Now that you know what you're looking for and have some terms to use in Google, there's content everywhere. There is a LinkedIn Learning course on Effective Postmortems, the Google SRE books that are free online all have chapters on them - Postmortem Culture: Learning from Failure in "Site Reliability Engineering," expansion on that in an identically titled chapter in The SRE Workbook, and Chapter 18: Recovery and Aftermath in Building Secure & Reliable Systems. There's a "Learning from Incidents in Software" group on Twitter (@LFISoftware). Companies like Atlassian and PagerDuty have put together basic primers on the topic that are easier reading. There are good books and papers on the topic in general, though not IT specific, from researchers like Sidney Dekker and Erik Hollnagel. You can go so far as to enroll in the Lund University Master's program in Human Factors and System Safety, which some technologists really deep into resilience engineering and postmortems have done in order to learn from the existing knowledge on this topic that exists in the larger safety/investigation space. You really can go down the rabbit hole as much as you want on this topic. It'll lead you into incident response, resilience engineering, chaos engineering, and other related spaces as well.

Top 3 Hot Tips:

  • The idea of a single "root cause" is flawed and overly simplistic for modern complex systems and the term is deprecated in current postmortem thinking
  • The idea of "human error" as a root cause is even more flawed and is seldom useful in analysis, hence "blameless" or "blame-aware" postmortems
  • The goal of a postmortem is to learn as an organization, not necessarily "fix something" or "make sure that doesn't happen again"; people are who create safety in systems.

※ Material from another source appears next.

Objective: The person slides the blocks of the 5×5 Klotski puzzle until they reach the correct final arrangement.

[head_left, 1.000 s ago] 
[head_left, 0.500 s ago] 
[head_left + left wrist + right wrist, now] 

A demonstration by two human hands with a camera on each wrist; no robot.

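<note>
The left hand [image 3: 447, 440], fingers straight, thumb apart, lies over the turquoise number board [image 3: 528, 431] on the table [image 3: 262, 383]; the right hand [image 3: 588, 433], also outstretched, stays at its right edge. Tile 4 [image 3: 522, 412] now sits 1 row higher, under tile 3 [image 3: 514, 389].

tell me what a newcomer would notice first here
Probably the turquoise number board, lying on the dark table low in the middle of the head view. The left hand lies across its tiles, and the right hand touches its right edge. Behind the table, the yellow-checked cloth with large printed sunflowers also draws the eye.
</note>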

I've been involved in running postmortems for the last 10 years in a variety of organizations, and if you do it well it's your best way to learn from issues. Routine retros are also good, and as an aside whoever says sprint retros are "only supposed to be about communication" or whatever can hose off - they should be about whatever the team believes needs to improve to help them, and if that's something technical it's something technical. I'd never dream of calling something "off limits" for a retrospective (except namecalling or something of course).

8

By technical problems I am not referring to small bugs but issues that caused serious disruption either to the business/customers or to other developers.

If you're talking about serious one-off issues, you're looking to have a post-mortem. You can run the post-mortem in whatever way you like, but you're typically looking to drill down on what happened, the exact root course of the issue, identify all the places where it could have been avoided, and then change protocols and working practices to try to prevent that, or similar problems, happening again.

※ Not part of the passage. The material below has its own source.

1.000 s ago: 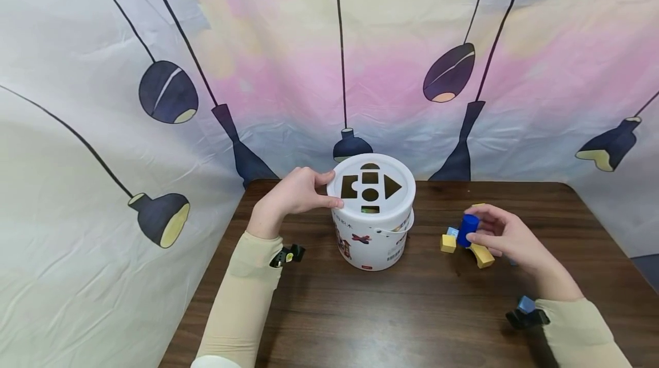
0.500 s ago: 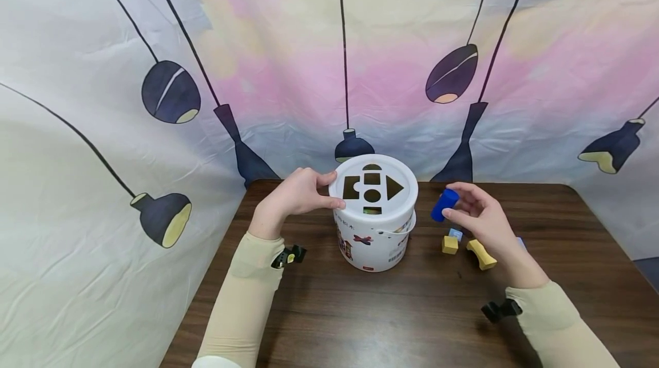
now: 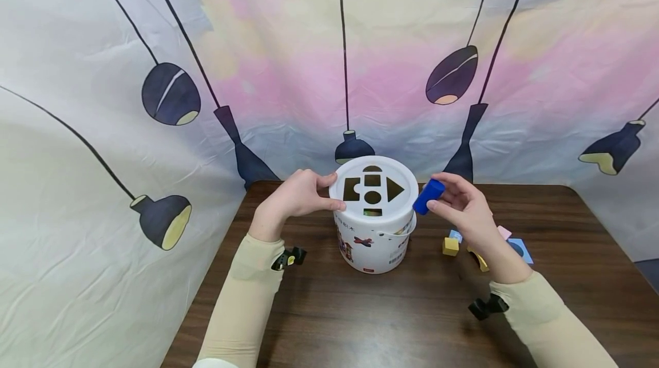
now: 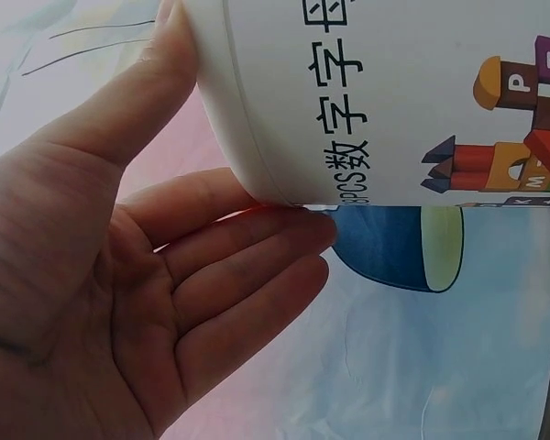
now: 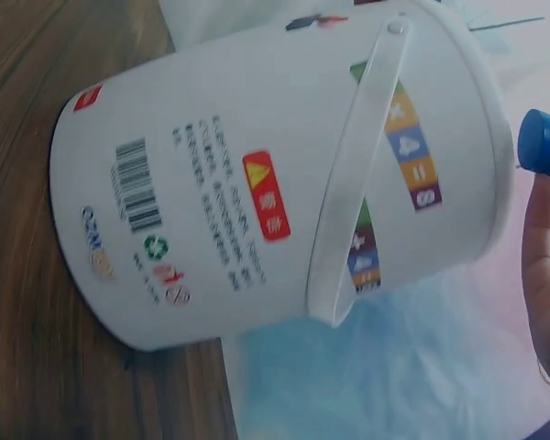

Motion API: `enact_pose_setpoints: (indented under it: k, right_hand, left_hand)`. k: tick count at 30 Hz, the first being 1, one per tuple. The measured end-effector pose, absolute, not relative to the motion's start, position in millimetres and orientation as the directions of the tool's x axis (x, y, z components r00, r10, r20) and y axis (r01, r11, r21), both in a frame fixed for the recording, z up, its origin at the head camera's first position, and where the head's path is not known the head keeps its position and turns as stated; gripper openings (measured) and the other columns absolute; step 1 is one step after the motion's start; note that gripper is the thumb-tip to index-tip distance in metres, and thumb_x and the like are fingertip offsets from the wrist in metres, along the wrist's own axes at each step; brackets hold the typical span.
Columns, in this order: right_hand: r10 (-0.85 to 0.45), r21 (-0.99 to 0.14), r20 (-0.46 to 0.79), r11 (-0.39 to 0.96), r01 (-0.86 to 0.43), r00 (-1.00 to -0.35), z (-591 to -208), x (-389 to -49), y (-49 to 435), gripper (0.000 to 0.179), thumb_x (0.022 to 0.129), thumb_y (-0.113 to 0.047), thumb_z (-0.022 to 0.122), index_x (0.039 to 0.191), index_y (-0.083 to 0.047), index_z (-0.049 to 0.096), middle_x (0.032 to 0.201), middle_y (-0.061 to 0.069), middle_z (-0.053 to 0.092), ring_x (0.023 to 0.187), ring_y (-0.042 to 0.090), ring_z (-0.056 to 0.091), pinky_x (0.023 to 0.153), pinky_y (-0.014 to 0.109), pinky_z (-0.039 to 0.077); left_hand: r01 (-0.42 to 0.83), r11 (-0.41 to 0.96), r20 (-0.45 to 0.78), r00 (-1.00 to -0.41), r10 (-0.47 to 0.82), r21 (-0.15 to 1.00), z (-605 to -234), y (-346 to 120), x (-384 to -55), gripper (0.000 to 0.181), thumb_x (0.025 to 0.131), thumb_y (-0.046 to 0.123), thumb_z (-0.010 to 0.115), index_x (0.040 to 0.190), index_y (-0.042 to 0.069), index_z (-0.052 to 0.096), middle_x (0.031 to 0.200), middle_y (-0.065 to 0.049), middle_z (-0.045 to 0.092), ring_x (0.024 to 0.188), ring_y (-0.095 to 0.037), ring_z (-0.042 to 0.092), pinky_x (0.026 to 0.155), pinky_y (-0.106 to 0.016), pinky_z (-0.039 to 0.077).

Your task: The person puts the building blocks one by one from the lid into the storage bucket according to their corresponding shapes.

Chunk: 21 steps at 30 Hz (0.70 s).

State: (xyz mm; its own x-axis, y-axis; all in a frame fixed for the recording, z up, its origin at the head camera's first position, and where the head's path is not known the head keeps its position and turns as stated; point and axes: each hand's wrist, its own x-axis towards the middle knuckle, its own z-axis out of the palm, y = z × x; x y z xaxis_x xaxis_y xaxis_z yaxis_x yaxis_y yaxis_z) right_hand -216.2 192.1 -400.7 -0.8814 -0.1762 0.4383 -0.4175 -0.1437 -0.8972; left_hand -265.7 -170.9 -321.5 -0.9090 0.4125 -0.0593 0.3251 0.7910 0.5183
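A white bucket (image 3: 372,250) stands upright on the table, its white lid (image 3: 337,186) cut with shaped holes, including a round one, a triangle and a square. My left hand (image 3: 298,195) holds the lid's left rim between thumb and fingers. In the left wrist view, its fingertips lie along the bucket's edge. Just right of the lid, my right hand (image 3: 465,208) pinches a blue cylinder block (image 3: 428,197), tilted and raised about rim high. The right wrist view catches only part of the cylinder (image 5: 543,145), beside the rim.
Right of the bucket lie a yellow cube (image 3: 450,246), a light blue block (image 3: 455,235) and a yellow arch block (image 3: 484,264), partly under my right wrist. Farther right are a pink block (image 3: 504,233) and a blue block (image 3: 520,250). The bucket's handle (image 5: 353,183) hangs down its side.
My right hand has lifted the blue cylinder from among the blocks and carried it left to the lid's edge, tilting it. My left hand has stayed on the rim.
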Motion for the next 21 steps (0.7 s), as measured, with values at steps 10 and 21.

If you're talking about a bunch of issues that happened during a sprint, then it sounds like an extended sprint retrospective is in order (these should really be routine at the end of each sprint if you're doing scrum properly.) The difference here is it's a general look back on the sprint, what went well, what didn't, what could have been done better, etc. - so you get to pick, discuss and document what things you did right as well as wrong.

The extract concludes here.